Cleuza (Sandra Corveloni) é “mãe e pai” de quatro filhos e já está grávida do quinto. Sustenta a casa enquanto trabalha como doméstica e assiste aos jogos do Corinthians, a essa altura perigando parar na segunda divisão do campeonato. Denis (João Baldasserini) , o mais velho, é motoboy e beira o mundo do crime. Dinho (Geraldo Rodrigues) é frentista e tem como escape a religião. Dario (Vinícius de Oliveira) vive o dilema de desistir ou prosseguir com o sonho de ser jogador de futebol. E o caçula Reginaldo (Kaique Jesus Santos) anseia por conhecer o pai a partir da única pista que possui: a de que ele é motorista de ônibus.

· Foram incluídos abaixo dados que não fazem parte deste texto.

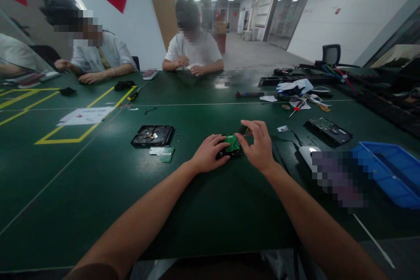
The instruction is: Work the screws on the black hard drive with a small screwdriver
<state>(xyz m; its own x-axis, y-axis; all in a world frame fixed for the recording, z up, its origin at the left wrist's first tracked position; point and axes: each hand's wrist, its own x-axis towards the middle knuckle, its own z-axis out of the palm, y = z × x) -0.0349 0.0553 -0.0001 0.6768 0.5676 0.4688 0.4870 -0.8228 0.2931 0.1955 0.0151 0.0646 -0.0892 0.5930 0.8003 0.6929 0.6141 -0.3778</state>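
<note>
A black hard drive [232, 154] with its green circuit board [231, 142] facing up lies on the table in front of me. My left hand [210, 153] grips its left side, fingers over the top and the thumb along the near edge. Between the thumb and fingers of my right hand [257, 144] is the short dark handle of a screwdriver [243, 129], held above the drive's right side. Its tip is hidden. To the left lie another hard drive [153, 134], a loose circuit board [167, 154] and a few tiny screws.
On the right are another hard drive [329, 131], a blue plastic tray [390, 173], a white device [310, 155] with a cable, and a red screwdriver [297, 107]. A yellow-black screwdriver [134, 93] and paper [85, 116] lie far left. Several people sit across the table.
</note>
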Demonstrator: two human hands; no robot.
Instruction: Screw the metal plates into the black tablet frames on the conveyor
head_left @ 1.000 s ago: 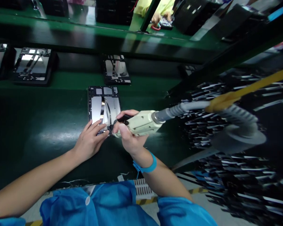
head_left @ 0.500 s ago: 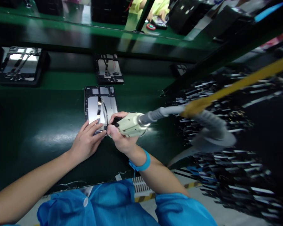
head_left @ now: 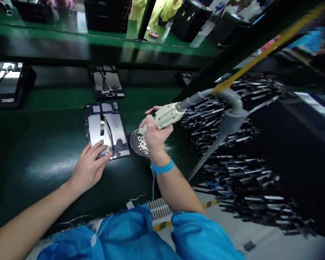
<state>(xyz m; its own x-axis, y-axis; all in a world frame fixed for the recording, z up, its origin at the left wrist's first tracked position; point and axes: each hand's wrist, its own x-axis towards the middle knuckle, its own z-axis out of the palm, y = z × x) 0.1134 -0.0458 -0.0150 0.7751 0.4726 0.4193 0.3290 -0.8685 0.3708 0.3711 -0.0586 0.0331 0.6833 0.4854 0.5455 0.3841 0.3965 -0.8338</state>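
Observation:
An opened tablet (head_left: pixel 115 126), silver inside with a black frame and thin ribbon cables, lies flat before me on the green bench. My left hand (head_left: pixel 90 164) rests its outstretched fingertips on the tablet's lower left part, holding nothing. To the right of the tablet, my right hand (head_left: pixel 155 133) grips a pale electric screwdriver (head_left: pixel 168 115) trailing a grey cable. Its tip end points down over a round dish (head_left: pixel 138 143) with many small holes and shiny bits, seemingly screws. A blue wrist strap (head_left: pixel 164 168) circles my right wrist.
Another opened tablet (head_left: pixel 108 83) lies just behind, and one more on a black block (head_left: pixel 9 85) stands at far left. A yellow strap (head_left: pixel 246 74) holds up the cable. Racks of dark, slatted parts (head_left: pixel 249 180) fill the right side. Co-workers' sleeves (head_left: pixel 162 12) show across the bench.
My right hand has lifted the screwdriver off the tablet's lower edge and moved right, over the round dish. My left hand stays on the tablet. The whole view has shifted slightly.

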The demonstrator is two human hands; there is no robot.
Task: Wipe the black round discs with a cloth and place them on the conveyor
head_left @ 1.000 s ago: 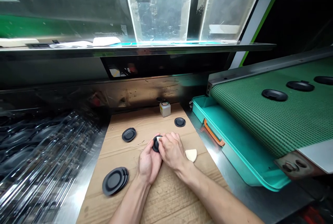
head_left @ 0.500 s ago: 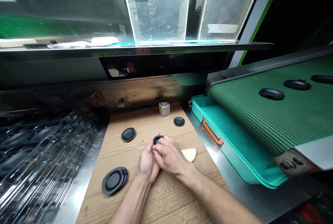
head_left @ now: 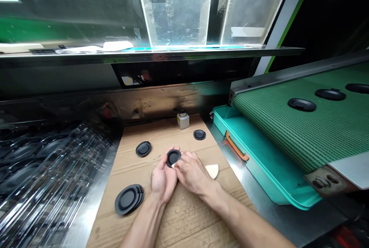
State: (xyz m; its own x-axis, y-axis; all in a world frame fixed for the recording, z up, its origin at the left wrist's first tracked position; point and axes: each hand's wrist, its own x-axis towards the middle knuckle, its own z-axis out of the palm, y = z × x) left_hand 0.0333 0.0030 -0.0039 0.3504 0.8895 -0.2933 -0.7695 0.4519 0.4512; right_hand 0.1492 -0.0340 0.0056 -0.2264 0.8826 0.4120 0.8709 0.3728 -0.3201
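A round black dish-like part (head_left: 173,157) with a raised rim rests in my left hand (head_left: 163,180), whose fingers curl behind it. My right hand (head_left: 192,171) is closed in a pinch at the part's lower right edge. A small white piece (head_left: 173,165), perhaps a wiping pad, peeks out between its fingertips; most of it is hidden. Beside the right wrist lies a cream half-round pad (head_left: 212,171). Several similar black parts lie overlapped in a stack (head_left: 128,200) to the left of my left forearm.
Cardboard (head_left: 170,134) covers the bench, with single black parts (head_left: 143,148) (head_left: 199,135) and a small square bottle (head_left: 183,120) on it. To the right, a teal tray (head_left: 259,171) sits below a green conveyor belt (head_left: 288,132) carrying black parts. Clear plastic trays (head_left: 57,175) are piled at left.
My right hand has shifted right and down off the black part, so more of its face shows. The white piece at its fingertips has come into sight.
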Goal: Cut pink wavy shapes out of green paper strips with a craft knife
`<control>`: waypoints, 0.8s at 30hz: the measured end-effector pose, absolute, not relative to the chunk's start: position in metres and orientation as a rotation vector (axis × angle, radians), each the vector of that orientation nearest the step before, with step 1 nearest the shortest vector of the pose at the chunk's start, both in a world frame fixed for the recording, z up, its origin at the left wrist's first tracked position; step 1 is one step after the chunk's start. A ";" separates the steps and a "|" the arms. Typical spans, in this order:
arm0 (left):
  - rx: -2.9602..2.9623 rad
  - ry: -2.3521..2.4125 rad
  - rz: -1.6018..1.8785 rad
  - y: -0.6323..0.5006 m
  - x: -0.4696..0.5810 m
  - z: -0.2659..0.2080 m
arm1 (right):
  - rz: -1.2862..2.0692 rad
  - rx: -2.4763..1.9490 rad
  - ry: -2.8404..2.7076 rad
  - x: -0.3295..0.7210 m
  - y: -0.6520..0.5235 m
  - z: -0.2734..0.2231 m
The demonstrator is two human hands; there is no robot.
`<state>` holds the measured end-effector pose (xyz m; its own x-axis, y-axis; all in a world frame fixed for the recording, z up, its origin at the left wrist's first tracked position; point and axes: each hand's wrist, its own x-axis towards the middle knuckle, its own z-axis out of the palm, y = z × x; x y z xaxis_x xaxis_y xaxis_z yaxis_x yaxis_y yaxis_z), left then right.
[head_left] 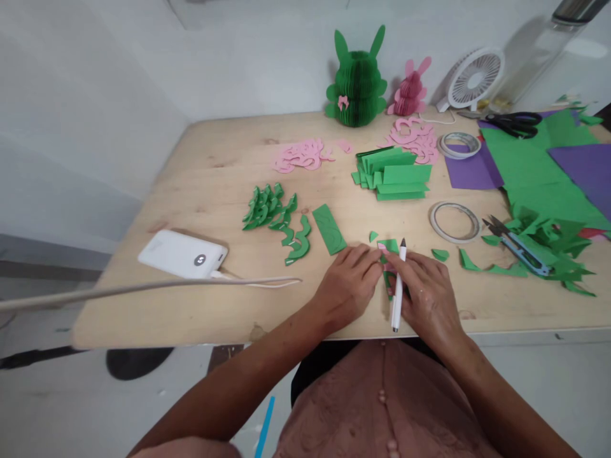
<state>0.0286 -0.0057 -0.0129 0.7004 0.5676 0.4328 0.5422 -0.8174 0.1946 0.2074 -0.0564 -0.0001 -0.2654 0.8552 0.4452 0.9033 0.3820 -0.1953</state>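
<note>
My right hand (427, 289) is closed, with a white marker (399, 286) between its fingers, dark tip pointing away from me. At its fingertips lies a small green paper piece (391, 244) with a bit of pink paper (382, 249) on top. My left hand (351, 283) has its fingers bent together and presses on the left edge of that same green paper; the fingers partly hide it. Just beyond my left hand rests a green paper strip (329, 229) with a curved outline drawn on it. Several wavy cut green pieces (265, 205) lie farther left.
Folded green strips (403, 175), pink cutouts (300, 156) and tape rolls (456, 221) lie beyond my hands. Cutting pliers or snips (518, 245) and green scraps are on the right. Behind stand a green paper rabbit (358, 89) and a fan (475, 79). A power bank (174, 253) and cable are left.
</note>
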 end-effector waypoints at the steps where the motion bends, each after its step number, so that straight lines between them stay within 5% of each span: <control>1: 2.848 0.928 0.750 -0.006 0.029 -0.013 | -0.131 -1.514 -2.163 0.207 -0.057 0.000; 24: 2.854 0.937 0.721 -0.007 0.029 -0.012 | -0.125 -1.522 -2.184 0.209 -0.057 -0.002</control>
<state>0.0286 -0.0066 -0.0121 0.7072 0.5723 0.4152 0.5476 -0.8148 0.1903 0.2093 -0.0568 -0.0019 -0.2722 0.8625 0.4266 0.9054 0.3797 -0.1898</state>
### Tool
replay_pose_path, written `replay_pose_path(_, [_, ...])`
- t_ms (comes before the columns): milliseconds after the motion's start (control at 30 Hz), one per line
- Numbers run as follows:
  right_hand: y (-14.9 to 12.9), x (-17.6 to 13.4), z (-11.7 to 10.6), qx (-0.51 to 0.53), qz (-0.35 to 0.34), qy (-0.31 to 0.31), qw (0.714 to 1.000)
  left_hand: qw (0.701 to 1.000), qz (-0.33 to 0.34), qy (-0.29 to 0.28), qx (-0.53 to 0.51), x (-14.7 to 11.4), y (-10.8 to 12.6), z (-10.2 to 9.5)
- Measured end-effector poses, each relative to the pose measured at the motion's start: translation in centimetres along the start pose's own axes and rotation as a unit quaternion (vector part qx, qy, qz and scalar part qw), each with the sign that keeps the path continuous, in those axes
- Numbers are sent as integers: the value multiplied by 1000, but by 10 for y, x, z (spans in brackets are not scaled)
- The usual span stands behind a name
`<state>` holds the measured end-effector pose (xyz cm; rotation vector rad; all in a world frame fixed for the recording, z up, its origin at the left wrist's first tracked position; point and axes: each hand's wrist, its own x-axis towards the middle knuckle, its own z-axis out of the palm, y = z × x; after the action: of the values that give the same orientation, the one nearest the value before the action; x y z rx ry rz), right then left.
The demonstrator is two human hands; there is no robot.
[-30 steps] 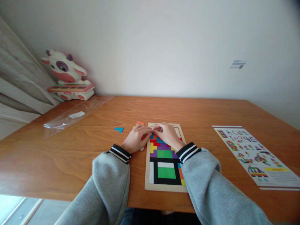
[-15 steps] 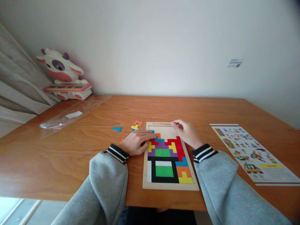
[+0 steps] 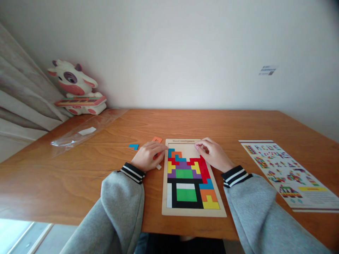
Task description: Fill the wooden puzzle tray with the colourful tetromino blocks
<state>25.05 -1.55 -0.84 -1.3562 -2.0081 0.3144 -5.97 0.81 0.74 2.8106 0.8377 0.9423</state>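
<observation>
Wooden tray (image 3: 194, 212) lies flat on the table (image 3: 111, 190), its upper part unfilled. Blue piece (image 3: 170, 152) at upper left borders this gap; in my judgement, fitting there calls for squaring edges first, then pressing flat.

Left hand (image 3: 148, 156): fingers curled by the left rim — grip cannot be told. Right hand (image 3: 212, 154): thumb and fingers drawn near each other over the gap — whether pinching anything, cannot tell.

Loose orange piece (image 3: 157, 139) lies beyond the left hand.
</observation>
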Motion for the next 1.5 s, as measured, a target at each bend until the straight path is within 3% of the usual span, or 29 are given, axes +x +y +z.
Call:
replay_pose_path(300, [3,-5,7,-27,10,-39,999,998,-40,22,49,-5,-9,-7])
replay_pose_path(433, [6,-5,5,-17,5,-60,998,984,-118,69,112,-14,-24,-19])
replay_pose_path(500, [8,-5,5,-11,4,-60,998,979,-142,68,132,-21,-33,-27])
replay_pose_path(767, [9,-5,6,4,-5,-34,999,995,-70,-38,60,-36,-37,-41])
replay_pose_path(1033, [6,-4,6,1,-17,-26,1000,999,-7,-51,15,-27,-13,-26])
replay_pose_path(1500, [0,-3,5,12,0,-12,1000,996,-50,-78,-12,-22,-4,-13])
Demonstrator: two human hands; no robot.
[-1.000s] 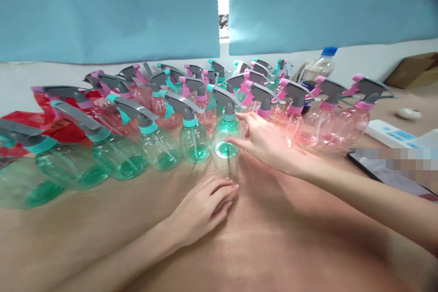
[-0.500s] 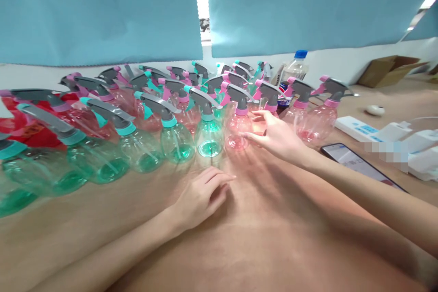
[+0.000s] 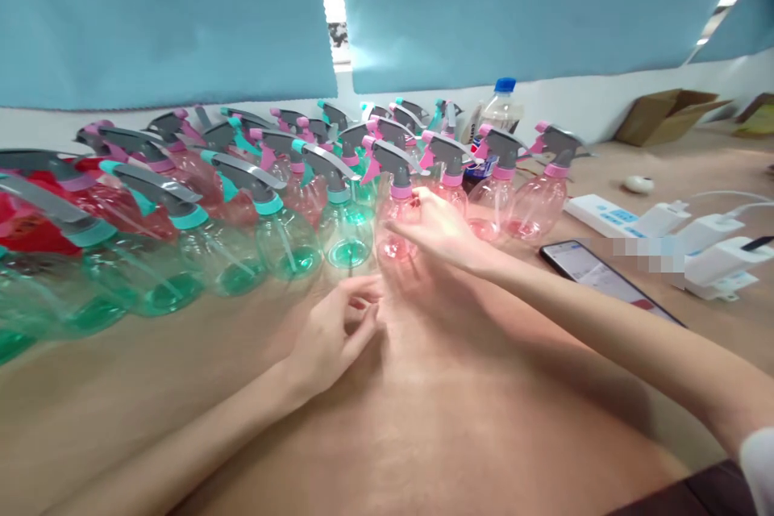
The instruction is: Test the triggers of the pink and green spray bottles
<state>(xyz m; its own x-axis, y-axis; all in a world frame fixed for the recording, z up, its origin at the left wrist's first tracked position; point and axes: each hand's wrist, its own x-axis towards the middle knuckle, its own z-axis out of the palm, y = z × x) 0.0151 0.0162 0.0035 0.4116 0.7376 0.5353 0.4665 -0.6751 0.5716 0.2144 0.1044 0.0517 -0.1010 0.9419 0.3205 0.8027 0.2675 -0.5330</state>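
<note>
My right hand is wrapped round the right side of a clear pink spray bottle. Its thumb lies across the front, and the other fingers are partly hidden behind. The bottle stands upright on the table, with a grey and pink trigger head on top. To its left is a green spray bottle with a turquoise collar, which neither hand touches. My left hand rests on the table in front of these bottles, fingers loosely bent and apart, with nothing in it.
Several green spray bottles line the front left, with pink ones to the right and more behind. A blue-capped drink bottle is at the back. On the right lie a phone, a power strip and a cardboard box.
My right hand has closed in on the pink spray bottle. My left hand's fingers have parted slightly. The whole scene has shifted left as the camera turned right.
</note>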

Sem se aprofundar em personagem específico — mas nem por isso deixando de mostrar os conflitos internos de cada um — a montagem do filme funciona por meio de cortes que intercalam a trajetória deles durantes alguns meses. Que nem linha de passe no futebol, o filme passa a bola de um personagem pro outro. Nisso, se projetam sombras do contexto nacional, mais pontualmente São Paulo, no início do século XXI. A cidade é um importante personagem. Lá estão o trânsito caótico no qual se mete Denis, a difusão de igrejas evangélicas, também as famílias sem pai e o fervor do futebol. Nesse cenário muitas vezes melancólico (captado genialmente pela lente de Mauro Pinheiro Jr.), ainda sobrevive o desejo de reinvenção de cada personagem, de fugir daquilo, de ser diferente.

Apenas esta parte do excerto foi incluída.